Padahal, kata Dewi, dana yang dikeluarkan tidak sedikit dan mengunakan Dana Alokasi Khusus dan Dana Satuan Pendidikan. Terdapat tiga catatan mengenai regulasi yang mendasari pengadaan laptop Rp 3,7 triliun ini perlu dicermati lebih jauh. Pertama, pengadaan laptop yang juga bersumber dari DAK fisik berpotensi menyalahi Perpres No. 123 tahun 2020 tentang Petunjuk Teknis DAK Fisik dan Permendikbud No. 5 tahun 2021 tentang Petunjuk Operasional DAK Fisik Reguler Bidang Pendidikan Tahun Anggaran 2021.
Eks penyidik KPK, Yudi Purnomo, juga sepakat soal pengusutan kasus yang membutuhkan waktu tidak segera. Terlebih KPK pernah melempar wacana akan memeriksa kasus ini pada periode 2021 dan 2022, tapi gagal. Menurutnya, KPK tidak bisa melanjutkan penyelidikan jika belum menemukan dua alat bukti permulaan. “Intinya kasus ini penting dibongkar sampai ke aktor utamanya. Penyidikan yang dilakukan Kejagung bisa menjadi pemantik bagi KPK membongkar kasus besar di kementerian,” ujar Yudi kepada Law-Investigasi, Jumat (6/5/2025).
Adapun terkait isu bahwa Jokowi mengetahui kasus tersebut, tapi memilih tidak mengusutnya dengan dalih tidak ingin menimbulkan kekisruhan, Azmi mengatakan hal itu dapat menjadi klaim yang sangat serius.
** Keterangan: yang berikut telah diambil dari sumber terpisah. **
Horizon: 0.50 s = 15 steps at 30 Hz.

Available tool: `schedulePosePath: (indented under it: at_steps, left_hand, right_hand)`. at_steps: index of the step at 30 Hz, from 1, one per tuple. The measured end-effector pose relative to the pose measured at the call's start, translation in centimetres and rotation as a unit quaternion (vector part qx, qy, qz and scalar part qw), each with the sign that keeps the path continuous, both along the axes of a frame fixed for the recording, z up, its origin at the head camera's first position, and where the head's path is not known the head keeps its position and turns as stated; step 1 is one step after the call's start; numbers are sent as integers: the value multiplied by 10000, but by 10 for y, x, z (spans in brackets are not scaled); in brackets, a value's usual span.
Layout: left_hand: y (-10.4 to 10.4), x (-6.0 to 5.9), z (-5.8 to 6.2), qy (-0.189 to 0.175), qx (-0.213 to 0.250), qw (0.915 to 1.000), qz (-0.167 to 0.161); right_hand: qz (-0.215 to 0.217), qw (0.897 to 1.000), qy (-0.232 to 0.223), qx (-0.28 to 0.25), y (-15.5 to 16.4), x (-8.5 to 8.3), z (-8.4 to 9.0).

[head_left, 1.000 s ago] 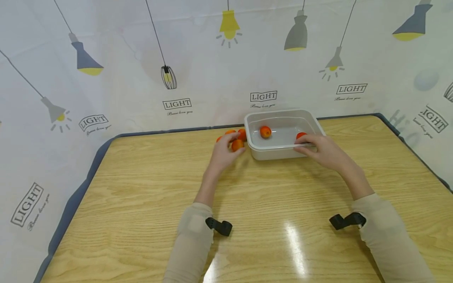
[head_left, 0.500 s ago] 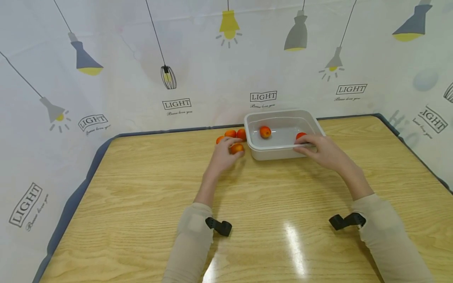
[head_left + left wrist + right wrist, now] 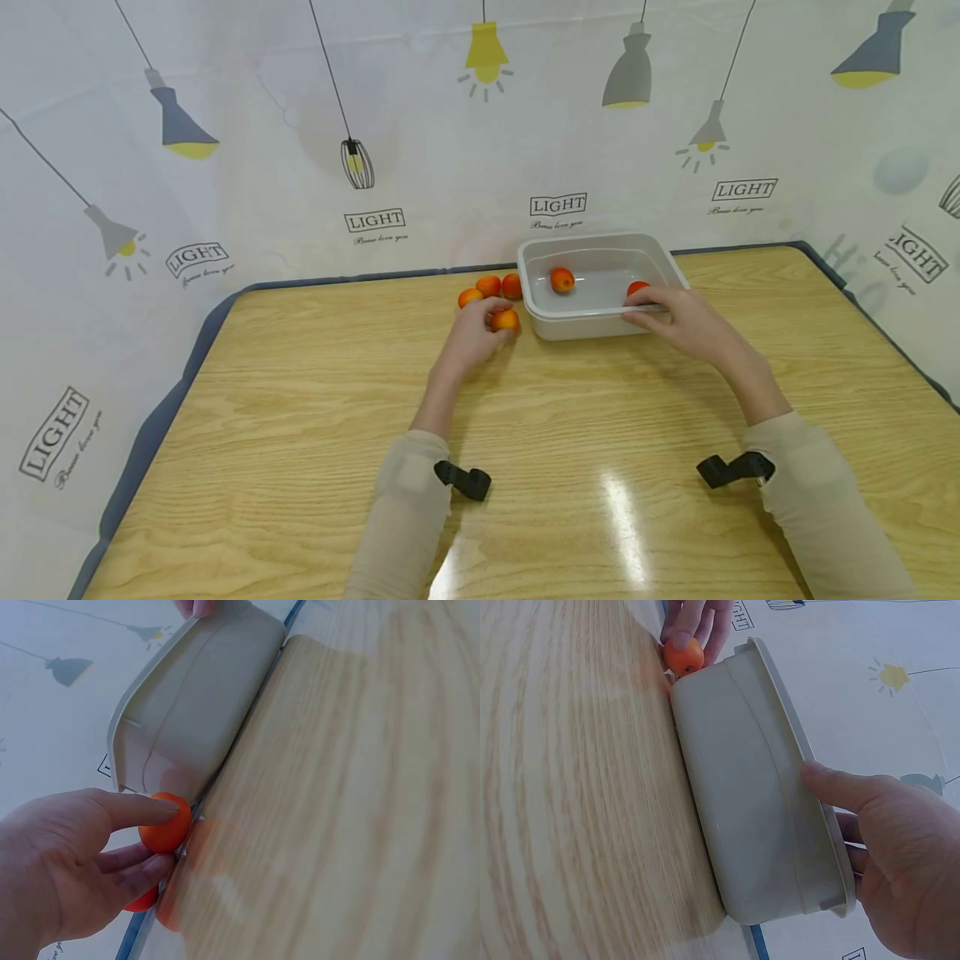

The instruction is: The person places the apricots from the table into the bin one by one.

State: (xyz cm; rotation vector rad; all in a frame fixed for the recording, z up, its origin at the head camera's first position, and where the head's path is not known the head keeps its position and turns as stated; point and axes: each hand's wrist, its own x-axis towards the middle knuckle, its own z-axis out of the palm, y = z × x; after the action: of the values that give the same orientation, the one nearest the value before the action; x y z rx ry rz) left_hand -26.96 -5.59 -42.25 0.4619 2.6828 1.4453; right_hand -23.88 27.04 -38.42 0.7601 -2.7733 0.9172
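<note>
My left hand (image 3: 471,337) pinches a small orange-red oval fruit (image 3: 506,321) between thumb and fingers, just left of a white plastic container (image 3: 592,327). In the left wrist view the thumb presses on one side of this fruit (image 3: 166,825), with fingertips on the other. My right hand (image 3: 911,862) grips the container's near rim at the right, thumb outside and fingers over the inside. Two similar fruits lie in the container, one at the left (image 3: 562,280) and one partly hidden behind the right fingers (image 3: 638,287).
Behind my left hand, three more orange-red fruits lie on the wooden table (image 3: 337,417): a left one (image 3: 470,297), a middle one (image 3: 488,286) and one beside the container (image 3: 512,286). A lamp-printed backdrop (image 3: 420,100) rises along the table's back edge.
My left hand has drawn slightly toward me with the fruit, which has turned in the fingers. The fruits behind it show more fully. My right hand and the container have stayed put.
</note>
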Motion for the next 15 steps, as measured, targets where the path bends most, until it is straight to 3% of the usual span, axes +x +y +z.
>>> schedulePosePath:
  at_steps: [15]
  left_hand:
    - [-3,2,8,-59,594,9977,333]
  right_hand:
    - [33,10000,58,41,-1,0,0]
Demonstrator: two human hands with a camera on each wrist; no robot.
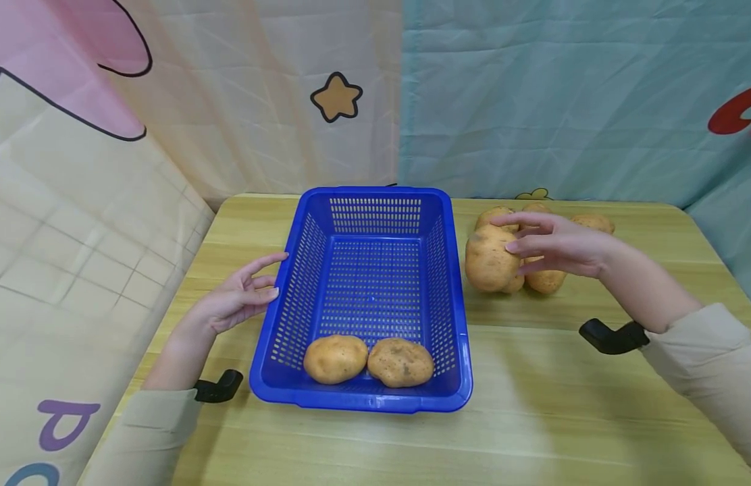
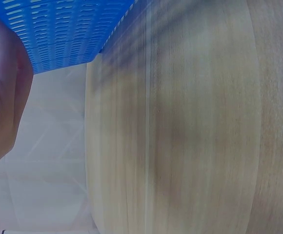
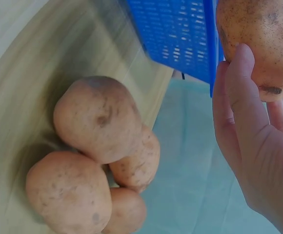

Atas klaim itu, ia mengatakan perlunya dukungan bukti yang kuat.
“Dalam sistem hukum Indonesia, penegakan hukum harus bebas dari intervensi politik agar tidak menimbulkan preseden buruk atau sembarangan menuduh sesuatu,” ujarnya.
Kami sudah mencoba menghubungi Nadiem dan stafnya melalui pesan elektronik, namun tak kunjung berbalas.